## Your objective
Copy the data exactly.

## Dataset content
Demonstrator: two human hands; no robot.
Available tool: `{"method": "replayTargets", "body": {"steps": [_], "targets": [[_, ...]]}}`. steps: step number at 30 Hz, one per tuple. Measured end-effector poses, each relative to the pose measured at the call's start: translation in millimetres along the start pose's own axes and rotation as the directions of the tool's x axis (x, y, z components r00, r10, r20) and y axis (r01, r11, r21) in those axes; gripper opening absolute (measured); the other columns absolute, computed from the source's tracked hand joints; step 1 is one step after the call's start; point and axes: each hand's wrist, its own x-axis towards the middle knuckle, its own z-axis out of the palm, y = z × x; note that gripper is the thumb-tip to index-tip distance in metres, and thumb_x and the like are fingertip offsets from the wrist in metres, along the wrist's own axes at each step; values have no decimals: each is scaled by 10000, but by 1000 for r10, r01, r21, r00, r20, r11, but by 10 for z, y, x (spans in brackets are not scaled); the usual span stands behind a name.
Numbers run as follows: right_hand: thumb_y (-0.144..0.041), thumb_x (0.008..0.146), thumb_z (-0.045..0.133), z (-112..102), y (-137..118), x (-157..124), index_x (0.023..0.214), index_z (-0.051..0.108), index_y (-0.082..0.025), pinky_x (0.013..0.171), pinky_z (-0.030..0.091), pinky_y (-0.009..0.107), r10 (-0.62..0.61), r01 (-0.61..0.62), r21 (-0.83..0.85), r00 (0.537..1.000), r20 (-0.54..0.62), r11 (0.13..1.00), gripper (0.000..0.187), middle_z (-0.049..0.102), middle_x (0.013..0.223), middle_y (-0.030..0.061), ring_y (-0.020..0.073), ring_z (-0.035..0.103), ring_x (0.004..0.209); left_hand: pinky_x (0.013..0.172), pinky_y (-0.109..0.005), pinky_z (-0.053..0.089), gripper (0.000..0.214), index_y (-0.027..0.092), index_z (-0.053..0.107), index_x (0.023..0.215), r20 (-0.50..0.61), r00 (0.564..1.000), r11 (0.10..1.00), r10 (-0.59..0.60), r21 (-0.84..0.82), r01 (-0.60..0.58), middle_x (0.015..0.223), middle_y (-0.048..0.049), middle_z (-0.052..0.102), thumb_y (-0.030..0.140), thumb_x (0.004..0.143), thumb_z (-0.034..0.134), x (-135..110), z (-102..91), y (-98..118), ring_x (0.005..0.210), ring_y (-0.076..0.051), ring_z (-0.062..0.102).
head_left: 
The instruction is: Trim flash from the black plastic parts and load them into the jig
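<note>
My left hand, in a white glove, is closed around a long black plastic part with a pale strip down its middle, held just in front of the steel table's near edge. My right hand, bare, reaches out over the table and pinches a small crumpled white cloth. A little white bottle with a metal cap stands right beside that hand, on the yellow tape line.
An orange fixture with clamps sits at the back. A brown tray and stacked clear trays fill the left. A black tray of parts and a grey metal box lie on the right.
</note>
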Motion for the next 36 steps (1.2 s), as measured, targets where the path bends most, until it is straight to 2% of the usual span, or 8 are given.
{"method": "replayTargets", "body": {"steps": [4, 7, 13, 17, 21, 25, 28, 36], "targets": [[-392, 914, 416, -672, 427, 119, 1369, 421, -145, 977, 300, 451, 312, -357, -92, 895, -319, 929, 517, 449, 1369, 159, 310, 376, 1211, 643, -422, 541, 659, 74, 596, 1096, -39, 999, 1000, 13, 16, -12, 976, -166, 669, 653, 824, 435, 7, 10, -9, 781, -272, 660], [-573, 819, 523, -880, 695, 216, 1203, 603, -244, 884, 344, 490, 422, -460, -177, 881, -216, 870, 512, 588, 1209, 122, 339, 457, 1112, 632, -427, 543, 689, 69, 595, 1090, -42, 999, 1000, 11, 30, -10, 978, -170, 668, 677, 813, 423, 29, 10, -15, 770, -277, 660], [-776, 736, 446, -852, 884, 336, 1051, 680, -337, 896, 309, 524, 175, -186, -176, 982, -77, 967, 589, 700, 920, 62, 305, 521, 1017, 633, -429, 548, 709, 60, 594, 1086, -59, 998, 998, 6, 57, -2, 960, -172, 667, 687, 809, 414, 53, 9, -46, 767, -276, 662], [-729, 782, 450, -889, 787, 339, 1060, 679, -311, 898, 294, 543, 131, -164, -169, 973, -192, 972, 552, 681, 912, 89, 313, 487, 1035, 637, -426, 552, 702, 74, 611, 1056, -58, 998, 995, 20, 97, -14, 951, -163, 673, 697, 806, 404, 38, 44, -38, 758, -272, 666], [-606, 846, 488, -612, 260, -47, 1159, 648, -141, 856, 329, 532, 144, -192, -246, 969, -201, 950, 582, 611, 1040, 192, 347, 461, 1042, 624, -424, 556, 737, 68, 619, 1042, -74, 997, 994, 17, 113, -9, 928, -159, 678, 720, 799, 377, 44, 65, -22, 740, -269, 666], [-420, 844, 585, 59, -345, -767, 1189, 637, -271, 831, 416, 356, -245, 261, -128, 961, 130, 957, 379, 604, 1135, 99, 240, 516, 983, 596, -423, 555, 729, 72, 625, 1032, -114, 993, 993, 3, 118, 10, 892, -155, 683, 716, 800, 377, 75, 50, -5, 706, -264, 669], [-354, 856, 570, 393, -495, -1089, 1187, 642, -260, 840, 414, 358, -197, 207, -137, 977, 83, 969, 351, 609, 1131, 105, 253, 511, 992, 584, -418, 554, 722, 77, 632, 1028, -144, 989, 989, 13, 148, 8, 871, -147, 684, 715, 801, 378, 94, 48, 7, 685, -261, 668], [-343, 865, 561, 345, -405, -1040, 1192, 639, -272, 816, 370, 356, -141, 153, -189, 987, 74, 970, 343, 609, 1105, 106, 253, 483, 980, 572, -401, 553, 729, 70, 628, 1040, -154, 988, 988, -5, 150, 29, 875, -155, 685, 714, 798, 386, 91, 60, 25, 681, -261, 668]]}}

## Written response
Demonstrator: two human hands; no robot.
Available tool: `{"method": "replayTargets", "body": {"steps": [_], "targets": [[_, ...]]}}`. steps: step number at 30 Hz, one per tuple. Measured end-effector poses, each relative to the pose measured at the call's start: translation in millimetres along the start pose's own axes and rotation as the directions of the tool's x axis (x, y, z components r00, r10, r20) and y axis (r01, r11, r21) in those axes; gripper opening absolute (measured); the other columns absolute, computed from the source's tracked hand joints; step 1 is one step after the call's start; point and axes: each hand's wrist, its own x-axis towards the middle knuckle, its own z-axis out of the palm, y = z × x; note that gripper is the thumb-tip to index-tip distance in metres, and thumb_x and the like are fingertip offsets from the wrist in metres, along the wrist's own axes at each step; values have no decimals: each is scaled by 10000, but by 1000 for r10, r01, r21, r00, r20, r11, but by 10 for z, y, x (spans in brackets are not scaled); the usual span stands behind a name.
Numbers run as follows: right_hand: thumb_y (-0.144..0.041), thumb_x (0.008..0.146), thumb_z (-0.045..0.133), z (-112..102), y (-137..118), x (-157..124), index_x (0.023..0.214), index_z (-0.051..0.108), index_y (-0.082..0.025), pinky_x (0.013..0.171), pinky_z (-0.030..0.091), pinky_y (-0.009..0.107), r10 (-0.62..0.61), r01 (-0.61..0.62), r21 (-0.83..0.85), r00 (0.537..1.000), r20 (-0.54..0.62), r11 (0.13..1.00), gripper (0.000..0.187), middle_z (-0.049..0.102), middle_x (0.013..0.223), middle_y (-0.030..0.061), ring_y (-0.020..0.073), ring_z (-0.035..0.103), ring_x (0.004..0.209); left_hand: pinky_x (0.013..0.172), pinky_y (-0.109..0.005), pinky_z (-0.053..0.089), gripper (0.000..0.214), index_y (-0.027..0.092), index_z (-0.053..0.107), index_x (0.023..0.215), r20 (-0.50..0.61), r00 (0.564..1.000), r11 (0.10..1.00), r10 (-0.59..0.60), r21 (-0.84..0.82), r01 (-0.60..0.58), middle_x (0.015..0.223), middle_y (-0.048..0.049), middle_z (-0.052..0.102), thumb_y (-0.030..0.140), thumb_x (0.004..0.143), thumb_z (-0.034..0.134), x (-135..110), z (-102..91), y (-98..118), ring_x (0.005..0.210), ring_y (-0.076..0.051), ring_z (-0.062..0.102).
head_left: 
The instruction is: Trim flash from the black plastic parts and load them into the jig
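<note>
My left hand, in a white glove, is closed around a long black plastic part with a pale strip down its middle, held just in front of the steel table's near edge. My right hand, bare, reaches out over the table and pinches a small crumpled white cloth. A little white bottle with a metal cap stands right beside that hand, on the yellow tape line.
An orange fixture with clamps sits at the back. A brown tray and stacked clear trays fill the left. A black tray of parts and a grey metal box lie on the right.
</note>
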Motion for the next 36 steps (1.2 s), as measured, targets where the path bends most, until it is straight to 2% of the usual span, or 8 are given.
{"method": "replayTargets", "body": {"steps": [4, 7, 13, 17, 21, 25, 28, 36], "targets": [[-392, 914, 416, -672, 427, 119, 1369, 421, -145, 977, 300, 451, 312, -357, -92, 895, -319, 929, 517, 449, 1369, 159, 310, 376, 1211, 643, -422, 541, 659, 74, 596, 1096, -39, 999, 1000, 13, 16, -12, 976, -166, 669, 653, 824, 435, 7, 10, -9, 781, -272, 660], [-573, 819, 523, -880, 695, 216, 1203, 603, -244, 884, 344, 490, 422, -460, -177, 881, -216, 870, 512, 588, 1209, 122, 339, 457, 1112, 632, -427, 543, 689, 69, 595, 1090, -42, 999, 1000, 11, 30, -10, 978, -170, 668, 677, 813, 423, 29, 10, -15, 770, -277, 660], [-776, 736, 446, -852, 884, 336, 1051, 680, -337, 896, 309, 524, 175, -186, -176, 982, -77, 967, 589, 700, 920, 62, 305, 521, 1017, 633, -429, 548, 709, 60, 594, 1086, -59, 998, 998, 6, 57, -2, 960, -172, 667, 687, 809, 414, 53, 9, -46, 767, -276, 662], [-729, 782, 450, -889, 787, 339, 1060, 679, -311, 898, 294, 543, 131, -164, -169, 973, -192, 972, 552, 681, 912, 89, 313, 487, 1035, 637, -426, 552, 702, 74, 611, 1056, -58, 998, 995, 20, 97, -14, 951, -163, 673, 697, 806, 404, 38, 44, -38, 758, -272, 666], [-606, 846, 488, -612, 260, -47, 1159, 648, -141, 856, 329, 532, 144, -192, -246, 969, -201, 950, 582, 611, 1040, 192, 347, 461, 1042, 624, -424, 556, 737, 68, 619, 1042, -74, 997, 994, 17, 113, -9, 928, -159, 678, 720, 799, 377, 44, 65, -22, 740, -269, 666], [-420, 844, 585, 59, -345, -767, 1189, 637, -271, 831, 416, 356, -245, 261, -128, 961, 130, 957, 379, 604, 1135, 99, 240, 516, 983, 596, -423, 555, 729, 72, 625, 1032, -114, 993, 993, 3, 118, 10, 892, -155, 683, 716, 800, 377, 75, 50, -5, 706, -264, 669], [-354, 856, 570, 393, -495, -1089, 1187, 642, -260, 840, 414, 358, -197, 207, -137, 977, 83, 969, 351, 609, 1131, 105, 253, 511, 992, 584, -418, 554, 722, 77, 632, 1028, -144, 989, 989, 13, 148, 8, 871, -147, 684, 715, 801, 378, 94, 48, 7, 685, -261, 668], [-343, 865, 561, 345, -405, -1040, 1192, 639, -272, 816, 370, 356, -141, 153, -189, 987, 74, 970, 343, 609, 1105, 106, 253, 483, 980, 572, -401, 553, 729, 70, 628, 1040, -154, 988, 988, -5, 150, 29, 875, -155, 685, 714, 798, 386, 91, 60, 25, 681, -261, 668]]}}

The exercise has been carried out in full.